Tanpa ragu, semua Outcast segera menaiki kuda masing-masing. Namun, tepat saat mereka bersiap untuk bergerak, salah satu kuda tiba-tiba kehilangan kendali. Hewan itu meringkik keras, mengangkat kedua kakinya ke udara dengan liar, menolak bergerak meskipun penunggangnya sudah berusaha keras mengendalikannya.

"Tenangkan kuda itu!" perintah Alcard cepat, suaranya sedikit lebih keras. "Kita tidak boleh menarik perhatian apa pun yang ada di sini!"
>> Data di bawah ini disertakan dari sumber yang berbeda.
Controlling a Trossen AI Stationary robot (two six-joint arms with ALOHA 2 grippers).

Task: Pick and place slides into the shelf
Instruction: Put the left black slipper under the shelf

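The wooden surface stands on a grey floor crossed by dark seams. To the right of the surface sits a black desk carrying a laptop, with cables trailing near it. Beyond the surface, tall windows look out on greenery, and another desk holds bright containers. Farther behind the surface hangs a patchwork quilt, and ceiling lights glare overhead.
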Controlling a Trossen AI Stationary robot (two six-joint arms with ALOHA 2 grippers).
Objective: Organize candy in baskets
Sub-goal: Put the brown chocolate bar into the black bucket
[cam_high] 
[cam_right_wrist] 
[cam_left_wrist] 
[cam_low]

Namun, sebelum mereka sempat berbuat banyak, suara gemuruh semakin dekat—dan dari balik pepohonan, bayangan besar mulai muncul. Siluet raksasa itu bergerak perlahan, tapi cukup untuk menunjukkan ukurannya yang luar biasa besar.

Alcard menatap bayangan itu dengan ekspresi tegang. Tangannya perlahan meraba gagang pedangnya, bersiap untuk menghadapi apapun yang muncul dari dalam kegelapan. Di belakangnya, kelompoknya juga bersiap, sebagian masih berusaha menenangkan kuda mereka, sementara yang lain mulai menegangkan otot mereka, menggenggam senjata dengan lebih erat.

Ketegangan di udara mencapai puncaknya.

Sesuatu ada di sana.

Sesuatu yang jauh lebih besar dan lebih berbahaya dari yang pernah mereka hadapi sebelumnya.